There’s no reason to think that a newly ‘radical’ Labour party, were it elected, would do any better than Syriza. On the contrary, we’ve been here before. I vividly remember the celebrations in Glasgow in May 1997 when ‘New’ Labour came to power after 18 years of Conservative rule. As the parties spilled into the streets, one man bellowed ‘SOCIALISM NOW!’ into the night sky. But such hopes were quickly dashed. After 1997, Tony Blair’s party did not contribute to the creation of a more decent society, either at home, where inequality deepened, or abroad, where the ‘humanitarian’ bombs rained down, from Belgrade to Baghdad.

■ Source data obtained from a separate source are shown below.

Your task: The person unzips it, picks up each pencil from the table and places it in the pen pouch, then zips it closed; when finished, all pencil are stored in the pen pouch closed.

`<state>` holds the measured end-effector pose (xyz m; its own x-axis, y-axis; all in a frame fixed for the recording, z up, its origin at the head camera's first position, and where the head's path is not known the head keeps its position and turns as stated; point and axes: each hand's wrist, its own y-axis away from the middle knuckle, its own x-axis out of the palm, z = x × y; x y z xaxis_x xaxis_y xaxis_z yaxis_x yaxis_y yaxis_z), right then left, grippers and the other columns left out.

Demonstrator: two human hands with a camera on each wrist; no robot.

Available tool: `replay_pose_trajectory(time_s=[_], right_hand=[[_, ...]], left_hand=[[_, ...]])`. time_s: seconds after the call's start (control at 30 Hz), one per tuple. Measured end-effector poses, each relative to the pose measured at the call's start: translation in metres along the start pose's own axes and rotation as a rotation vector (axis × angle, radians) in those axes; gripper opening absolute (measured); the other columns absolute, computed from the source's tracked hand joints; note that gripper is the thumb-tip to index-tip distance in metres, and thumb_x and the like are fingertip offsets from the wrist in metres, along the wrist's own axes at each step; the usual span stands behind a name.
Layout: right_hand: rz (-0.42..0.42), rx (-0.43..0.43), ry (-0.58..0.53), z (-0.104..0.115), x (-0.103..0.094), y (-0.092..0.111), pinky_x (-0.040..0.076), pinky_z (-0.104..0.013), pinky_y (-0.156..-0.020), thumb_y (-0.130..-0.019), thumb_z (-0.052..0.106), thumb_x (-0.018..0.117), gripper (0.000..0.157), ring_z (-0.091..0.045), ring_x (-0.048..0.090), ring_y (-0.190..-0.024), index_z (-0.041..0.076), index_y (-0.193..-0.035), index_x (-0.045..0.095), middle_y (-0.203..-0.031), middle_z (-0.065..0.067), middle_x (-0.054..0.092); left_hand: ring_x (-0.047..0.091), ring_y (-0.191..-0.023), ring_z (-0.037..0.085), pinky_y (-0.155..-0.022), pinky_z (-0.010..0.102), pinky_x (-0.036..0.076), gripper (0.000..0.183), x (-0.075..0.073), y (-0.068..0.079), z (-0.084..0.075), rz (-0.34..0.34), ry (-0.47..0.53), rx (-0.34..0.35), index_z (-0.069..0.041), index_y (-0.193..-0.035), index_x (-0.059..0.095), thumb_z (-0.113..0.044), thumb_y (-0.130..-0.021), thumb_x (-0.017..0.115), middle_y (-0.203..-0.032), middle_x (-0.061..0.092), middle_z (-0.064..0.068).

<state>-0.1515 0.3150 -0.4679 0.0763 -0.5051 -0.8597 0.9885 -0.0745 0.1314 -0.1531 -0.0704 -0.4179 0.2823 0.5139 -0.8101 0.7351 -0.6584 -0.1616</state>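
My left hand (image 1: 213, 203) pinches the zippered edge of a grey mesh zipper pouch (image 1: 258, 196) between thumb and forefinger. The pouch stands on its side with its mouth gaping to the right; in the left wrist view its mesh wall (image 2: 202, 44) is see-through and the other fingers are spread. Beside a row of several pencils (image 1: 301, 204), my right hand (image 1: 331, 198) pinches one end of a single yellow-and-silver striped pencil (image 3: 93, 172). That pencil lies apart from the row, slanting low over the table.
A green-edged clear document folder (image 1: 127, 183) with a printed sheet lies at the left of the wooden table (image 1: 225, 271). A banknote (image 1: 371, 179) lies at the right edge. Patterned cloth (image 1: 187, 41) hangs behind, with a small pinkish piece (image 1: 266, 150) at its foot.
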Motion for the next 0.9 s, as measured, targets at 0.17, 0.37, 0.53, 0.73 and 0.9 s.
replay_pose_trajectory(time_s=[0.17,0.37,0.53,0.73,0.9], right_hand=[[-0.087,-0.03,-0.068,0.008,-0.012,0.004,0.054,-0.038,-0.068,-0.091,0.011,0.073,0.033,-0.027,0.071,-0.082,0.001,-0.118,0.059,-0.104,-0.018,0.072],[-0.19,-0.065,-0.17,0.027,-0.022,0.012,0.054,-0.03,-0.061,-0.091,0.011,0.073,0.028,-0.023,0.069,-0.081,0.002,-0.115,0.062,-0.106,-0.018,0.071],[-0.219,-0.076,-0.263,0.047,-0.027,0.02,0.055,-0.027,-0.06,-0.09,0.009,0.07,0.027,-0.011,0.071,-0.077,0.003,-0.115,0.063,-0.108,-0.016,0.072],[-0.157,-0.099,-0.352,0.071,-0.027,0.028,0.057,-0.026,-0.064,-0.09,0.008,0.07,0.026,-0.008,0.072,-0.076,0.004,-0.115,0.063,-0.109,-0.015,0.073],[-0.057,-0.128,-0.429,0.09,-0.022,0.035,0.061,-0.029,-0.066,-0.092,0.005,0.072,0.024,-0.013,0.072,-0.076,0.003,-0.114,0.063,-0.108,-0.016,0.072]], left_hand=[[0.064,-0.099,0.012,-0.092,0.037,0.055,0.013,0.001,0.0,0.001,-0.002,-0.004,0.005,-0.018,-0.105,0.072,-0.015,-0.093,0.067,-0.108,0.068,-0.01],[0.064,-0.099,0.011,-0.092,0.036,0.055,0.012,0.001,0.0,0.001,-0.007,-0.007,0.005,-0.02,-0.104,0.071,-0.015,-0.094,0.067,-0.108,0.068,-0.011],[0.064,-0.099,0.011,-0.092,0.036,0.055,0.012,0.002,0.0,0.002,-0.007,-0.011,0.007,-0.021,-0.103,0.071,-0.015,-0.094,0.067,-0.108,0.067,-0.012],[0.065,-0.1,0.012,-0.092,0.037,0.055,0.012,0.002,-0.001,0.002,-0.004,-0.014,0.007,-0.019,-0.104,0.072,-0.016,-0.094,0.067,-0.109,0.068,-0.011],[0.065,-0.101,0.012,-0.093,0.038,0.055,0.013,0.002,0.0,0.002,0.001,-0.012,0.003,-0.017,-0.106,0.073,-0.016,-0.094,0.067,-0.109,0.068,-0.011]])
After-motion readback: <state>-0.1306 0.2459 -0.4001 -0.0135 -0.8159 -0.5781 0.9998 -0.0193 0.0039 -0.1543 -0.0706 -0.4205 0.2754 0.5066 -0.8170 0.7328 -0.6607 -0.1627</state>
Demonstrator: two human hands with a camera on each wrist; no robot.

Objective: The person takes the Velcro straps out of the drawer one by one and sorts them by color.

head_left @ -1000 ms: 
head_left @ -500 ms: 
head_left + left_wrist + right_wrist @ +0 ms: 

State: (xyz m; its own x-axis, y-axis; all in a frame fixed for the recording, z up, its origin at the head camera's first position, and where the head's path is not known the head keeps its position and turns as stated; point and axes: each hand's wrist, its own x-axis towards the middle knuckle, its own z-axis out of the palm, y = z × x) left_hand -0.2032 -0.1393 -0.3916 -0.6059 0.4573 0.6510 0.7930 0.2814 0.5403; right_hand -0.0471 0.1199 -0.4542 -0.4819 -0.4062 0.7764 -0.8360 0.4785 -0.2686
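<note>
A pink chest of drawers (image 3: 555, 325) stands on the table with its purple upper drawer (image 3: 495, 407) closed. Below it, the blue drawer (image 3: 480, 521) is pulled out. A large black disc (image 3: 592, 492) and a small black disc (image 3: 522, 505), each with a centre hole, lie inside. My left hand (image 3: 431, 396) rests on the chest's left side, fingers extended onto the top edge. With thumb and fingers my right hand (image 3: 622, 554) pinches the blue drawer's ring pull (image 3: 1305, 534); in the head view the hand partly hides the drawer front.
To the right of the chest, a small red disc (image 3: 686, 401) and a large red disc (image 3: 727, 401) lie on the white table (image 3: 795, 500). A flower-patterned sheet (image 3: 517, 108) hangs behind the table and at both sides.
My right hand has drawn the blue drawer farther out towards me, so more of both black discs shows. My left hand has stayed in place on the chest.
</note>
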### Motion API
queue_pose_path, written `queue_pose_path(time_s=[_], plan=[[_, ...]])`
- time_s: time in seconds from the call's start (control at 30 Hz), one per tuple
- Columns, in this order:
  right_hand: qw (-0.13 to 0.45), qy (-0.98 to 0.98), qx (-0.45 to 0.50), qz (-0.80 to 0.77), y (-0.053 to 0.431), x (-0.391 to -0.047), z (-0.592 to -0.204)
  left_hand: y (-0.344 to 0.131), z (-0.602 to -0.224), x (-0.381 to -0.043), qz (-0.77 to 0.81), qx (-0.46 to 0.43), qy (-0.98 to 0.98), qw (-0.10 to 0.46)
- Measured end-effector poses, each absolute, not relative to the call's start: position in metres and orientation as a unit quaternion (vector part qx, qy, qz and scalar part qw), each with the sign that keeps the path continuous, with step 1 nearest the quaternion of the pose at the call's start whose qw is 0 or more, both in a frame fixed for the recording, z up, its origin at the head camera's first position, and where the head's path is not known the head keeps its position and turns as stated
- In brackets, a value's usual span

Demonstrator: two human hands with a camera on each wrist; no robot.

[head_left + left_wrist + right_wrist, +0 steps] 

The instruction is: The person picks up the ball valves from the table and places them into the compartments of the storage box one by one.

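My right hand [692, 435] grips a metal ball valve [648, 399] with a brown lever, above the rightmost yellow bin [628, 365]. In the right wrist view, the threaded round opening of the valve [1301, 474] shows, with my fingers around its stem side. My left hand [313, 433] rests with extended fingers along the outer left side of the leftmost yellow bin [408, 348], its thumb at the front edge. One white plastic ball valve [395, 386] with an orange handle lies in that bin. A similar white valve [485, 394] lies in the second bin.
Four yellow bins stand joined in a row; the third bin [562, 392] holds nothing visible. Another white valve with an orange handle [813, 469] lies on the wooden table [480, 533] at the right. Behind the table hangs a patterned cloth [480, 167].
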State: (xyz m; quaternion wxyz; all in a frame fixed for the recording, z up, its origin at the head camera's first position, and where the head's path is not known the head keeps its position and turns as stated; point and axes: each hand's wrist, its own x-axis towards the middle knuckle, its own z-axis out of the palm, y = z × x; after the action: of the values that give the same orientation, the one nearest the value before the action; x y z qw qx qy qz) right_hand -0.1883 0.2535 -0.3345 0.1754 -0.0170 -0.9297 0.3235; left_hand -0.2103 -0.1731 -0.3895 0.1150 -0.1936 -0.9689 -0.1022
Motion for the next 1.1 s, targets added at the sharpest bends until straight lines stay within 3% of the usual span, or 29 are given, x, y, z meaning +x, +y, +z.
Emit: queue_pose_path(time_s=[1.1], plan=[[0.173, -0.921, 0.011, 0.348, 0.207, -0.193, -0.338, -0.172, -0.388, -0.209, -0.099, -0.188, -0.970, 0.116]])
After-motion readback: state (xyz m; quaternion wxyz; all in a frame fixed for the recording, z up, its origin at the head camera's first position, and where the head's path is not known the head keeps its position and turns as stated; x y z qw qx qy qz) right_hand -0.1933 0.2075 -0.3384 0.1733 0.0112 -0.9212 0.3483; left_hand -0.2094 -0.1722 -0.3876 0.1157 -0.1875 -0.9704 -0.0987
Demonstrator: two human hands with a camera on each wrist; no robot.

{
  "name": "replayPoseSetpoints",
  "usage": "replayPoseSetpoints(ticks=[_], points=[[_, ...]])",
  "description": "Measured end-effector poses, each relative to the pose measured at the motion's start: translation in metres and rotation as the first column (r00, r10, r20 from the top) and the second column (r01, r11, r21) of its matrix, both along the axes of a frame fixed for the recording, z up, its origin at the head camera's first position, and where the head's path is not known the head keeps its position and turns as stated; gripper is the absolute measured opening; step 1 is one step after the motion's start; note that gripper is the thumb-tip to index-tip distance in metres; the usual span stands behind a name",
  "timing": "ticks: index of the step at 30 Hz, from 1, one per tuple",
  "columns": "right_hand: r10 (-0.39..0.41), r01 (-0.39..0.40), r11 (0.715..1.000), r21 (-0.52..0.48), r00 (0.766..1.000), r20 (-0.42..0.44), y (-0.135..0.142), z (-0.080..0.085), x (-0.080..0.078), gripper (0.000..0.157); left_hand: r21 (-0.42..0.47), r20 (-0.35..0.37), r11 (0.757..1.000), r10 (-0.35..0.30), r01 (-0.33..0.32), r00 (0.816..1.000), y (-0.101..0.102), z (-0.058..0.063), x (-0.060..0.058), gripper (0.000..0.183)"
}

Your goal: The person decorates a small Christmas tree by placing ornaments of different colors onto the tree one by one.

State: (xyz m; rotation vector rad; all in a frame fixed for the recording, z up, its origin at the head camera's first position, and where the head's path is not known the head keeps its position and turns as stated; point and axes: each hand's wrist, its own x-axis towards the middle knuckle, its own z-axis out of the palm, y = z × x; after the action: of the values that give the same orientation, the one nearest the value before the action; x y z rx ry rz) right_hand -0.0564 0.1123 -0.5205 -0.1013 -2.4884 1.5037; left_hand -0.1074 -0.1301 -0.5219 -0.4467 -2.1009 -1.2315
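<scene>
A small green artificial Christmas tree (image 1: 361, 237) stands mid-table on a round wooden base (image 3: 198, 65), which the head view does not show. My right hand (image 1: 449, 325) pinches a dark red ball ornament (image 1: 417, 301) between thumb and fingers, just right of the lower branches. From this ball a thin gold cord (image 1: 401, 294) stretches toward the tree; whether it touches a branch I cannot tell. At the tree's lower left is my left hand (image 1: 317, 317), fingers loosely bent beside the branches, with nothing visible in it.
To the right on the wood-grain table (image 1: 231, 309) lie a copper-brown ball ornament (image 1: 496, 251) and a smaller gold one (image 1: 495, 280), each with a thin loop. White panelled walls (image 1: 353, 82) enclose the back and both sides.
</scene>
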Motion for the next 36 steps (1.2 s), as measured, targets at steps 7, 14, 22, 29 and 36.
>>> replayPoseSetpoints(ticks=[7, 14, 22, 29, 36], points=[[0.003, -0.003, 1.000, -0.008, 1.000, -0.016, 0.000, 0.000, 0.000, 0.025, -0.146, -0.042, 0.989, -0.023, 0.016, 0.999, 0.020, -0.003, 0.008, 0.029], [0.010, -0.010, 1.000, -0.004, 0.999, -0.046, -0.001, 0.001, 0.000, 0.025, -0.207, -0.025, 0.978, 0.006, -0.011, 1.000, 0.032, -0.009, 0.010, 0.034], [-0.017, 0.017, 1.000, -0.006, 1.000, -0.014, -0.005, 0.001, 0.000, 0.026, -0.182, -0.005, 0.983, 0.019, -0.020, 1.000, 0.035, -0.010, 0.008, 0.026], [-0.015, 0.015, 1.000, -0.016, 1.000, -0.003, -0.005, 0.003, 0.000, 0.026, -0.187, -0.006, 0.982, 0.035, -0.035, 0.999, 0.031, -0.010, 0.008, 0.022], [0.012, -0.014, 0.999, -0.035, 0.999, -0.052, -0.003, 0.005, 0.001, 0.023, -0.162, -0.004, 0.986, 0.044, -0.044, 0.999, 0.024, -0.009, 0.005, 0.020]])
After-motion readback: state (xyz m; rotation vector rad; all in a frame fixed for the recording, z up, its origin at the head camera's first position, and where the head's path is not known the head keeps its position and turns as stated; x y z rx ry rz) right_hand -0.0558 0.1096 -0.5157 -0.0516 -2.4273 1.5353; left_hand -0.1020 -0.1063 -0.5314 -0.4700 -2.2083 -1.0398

Corbyn, of course, rejects Blairism and New Labour. His ideal Labour party, by his own admission, would resemble that of the Wilson/Callaghan government of the 1970s. In fact, Corbyn was a close friend of a key member of that government, the late Tony Benn, a man who delivered searing indictments of the capitalist system when he no longer played any part in government, but who, as Secretary of State for Energy, was partly responsible for devastating pit closures and the repression of striking workers. Whatever fine phrases he uttered in the 1980s and 90s, as a minister Benn was hardly on the side of the British working class. In assessing the meaning of Corbyn, too, we should take into account the gap between left-wing rhetoric and the historical reality of the left in power.
​
In terms of personal authenticity and genuine commitment to his constituents, Corbyn scores highly and his many radical statements show that it is possible to oppose and humanize the political discourse of the right. This is no small thing after many years in which the media and political parties in Britain have poured vitriol on immigrants, the poor and the unemployed. Ultimately, however, I think that it’s a mistake to support Corbyn or the Labour party, which is, whatever the rhetoric or intentions of its more radical members, a capitalist party. A genuinely ‘new kind of politics’ can only come about through the self-organization of ordinary people working to resist – and perhaps one day overcome – capitalism.